Rob and I were hardly religious in conventional terms. We haven’t been to a church in years, except to attend weddings or funerals. I was brought up a Catholic, but as I grew older I found it more and more difficult to accept the God of my ancestors. Irony whispered that He was as dead as they were. The heaven that had sustained me as a child seemed in my teens to be a shallow mockery of meaningful existence. Who wanted to sit around singing hymns to a father-God, even if He did exist, and what sort of intelligent God would require such constant adoration? A very insecure, appallingly human kind of God indeed.
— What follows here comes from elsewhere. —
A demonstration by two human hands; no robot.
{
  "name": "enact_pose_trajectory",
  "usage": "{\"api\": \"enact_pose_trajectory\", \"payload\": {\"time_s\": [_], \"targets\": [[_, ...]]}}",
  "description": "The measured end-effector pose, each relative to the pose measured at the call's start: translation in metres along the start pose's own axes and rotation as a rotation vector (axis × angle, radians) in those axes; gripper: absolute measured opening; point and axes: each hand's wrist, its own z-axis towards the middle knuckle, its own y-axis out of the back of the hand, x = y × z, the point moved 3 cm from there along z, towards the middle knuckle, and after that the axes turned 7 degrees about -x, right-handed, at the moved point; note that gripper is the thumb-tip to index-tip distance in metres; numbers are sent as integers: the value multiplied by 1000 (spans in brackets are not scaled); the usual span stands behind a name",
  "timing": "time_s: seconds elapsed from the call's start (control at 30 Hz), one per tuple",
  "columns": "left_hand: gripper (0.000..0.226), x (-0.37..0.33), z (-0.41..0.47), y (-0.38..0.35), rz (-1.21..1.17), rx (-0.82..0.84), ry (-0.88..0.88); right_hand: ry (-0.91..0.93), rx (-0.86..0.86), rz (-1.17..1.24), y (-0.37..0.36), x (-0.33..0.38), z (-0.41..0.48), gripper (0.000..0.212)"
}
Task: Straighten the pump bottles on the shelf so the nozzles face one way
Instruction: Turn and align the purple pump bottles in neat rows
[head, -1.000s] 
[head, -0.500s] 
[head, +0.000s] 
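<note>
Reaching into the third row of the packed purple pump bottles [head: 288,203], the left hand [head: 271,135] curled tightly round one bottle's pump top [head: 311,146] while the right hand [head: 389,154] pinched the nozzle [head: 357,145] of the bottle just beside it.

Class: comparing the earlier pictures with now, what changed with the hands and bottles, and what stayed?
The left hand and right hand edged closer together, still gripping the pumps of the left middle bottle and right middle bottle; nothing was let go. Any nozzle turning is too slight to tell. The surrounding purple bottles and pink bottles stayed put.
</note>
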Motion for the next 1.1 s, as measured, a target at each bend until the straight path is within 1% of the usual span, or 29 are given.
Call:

The alternative, that of hellfire, was equally unbelievable. Yet the conventional God of our fathers apparently sat without a qualm with the blessed in heaven, while the devil tortured the rest of the unlucky dead. That God, I decided, was out. I would not tolerate Him as a friend. For that matter He didn’t treat His son too well either, as the story goes. But Christ you could at least respect, I thought. He’d been here; he knew how it was.
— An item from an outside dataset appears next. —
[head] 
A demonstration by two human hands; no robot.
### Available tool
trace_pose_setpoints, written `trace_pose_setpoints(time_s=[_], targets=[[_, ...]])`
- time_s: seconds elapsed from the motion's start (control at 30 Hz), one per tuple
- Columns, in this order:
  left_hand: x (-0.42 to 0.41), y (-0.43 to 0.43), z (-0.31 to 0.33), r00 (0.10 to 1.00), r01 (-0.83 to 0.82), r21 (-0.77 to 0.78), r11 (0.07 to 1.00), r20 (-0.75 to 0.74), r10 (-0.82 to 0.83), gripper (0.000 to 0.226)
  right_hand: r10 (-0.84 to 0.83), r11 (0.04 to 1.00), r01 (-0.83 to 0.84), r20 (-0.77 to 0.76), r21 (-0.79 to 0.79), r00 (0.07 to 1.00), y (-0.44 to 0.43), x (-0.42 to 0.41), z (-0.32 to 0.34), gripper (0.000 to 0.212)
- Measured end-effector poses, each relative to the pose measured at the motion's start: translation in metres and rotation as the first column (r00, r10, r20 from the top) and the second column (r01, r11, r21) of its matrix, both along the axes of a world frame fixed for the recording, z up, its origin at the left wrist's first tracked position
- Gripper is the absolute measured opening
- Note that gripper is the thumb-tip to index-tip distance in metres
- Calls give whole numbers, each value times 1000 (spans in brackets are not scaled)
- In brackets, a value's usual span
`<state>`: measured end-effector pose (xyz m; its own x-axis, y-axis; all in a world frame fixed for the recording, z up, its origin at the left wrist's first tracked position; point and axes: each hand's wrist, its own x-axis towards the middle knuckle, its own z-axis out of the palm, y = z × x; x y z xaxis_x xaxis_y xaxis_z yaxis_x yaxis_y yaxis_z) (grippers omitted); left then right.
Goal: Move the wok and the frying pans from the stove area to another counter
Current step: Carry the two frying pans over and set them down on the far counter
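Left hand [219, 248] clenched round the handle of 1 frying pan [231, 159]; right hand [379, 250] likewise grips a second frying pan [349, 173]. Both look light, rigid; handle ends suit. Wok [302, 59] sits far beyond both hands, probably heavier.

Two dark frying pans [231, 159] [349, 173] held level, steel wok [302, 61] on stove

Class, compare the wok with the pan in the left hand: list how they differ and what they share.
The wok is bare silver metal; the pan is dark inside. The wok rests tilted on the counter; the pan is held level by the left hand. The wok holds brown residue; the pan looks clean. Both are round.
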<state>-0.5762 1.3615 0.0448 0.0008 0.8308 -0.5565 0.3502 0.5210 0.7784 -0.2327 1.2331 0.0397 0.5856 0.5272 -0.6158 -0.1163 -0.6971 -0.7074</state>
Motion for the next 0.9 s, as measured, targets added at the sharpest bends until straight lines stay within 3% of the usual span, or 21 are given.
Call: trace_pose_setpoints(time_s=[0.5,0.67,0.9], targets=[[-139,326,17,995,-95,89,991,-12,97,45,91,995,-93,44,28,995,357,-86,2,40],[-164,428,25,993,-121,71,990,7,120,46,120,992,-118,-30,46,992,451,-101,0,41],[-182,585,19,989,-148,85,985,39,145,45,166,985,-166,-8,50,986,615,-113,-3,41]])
Before I was twenty, then, I’d left behind me that archaic God, the Virgin, and the communion of saints. Heaven and hell, angels and devils, were dismissed. This particular group of chemicals and atoms I called “me” would fall into no such traps—at least none that I could recognize.

[... 1 paragraph ...]

Neither of us was bitter about such a God’s apparent injustices—we didn’t pay Him that much attention. I had my poetry; Rob, who is an artist, had his painting. Each of us felt a strong sense of contact with nature. No one was more surprised than I was, then, to find myself quite abruptly speaking for someone who was supposed to have survived death. I berated myself at times, thinking that even my Irish grandmother would have found spirits in the living room rather hard to take—and I used to think she was superstitious! A surviving soul seemed part and parcel of the adults’ nonsense I’d thought I’d escaped, thanks to a college education, a quick mind, and a fine dose of native rebelliousness. It took me a while to discover that I was being as prejudiced against the idea of survival as some others were for it. Now I realize that while I was priding myself on my open-mindedness, my mental flexibility extended only to ideas that fit in with my own preconceptions. Now I know that human personality has a far greater reality than we are usually prepared to give it. Someone has produced over fifty notebooks of fascinating material, and even at my most skeptical moments I have to accept the reality of the sessions and the material. The scope, quality, and theories of the material “hooked” us almost at once.

[... 9 paragraphs ...]

Someone who was familiar with psychic literature and paranormal experiences would have been better prepared for these events than I was, but I would not have missed them for the world.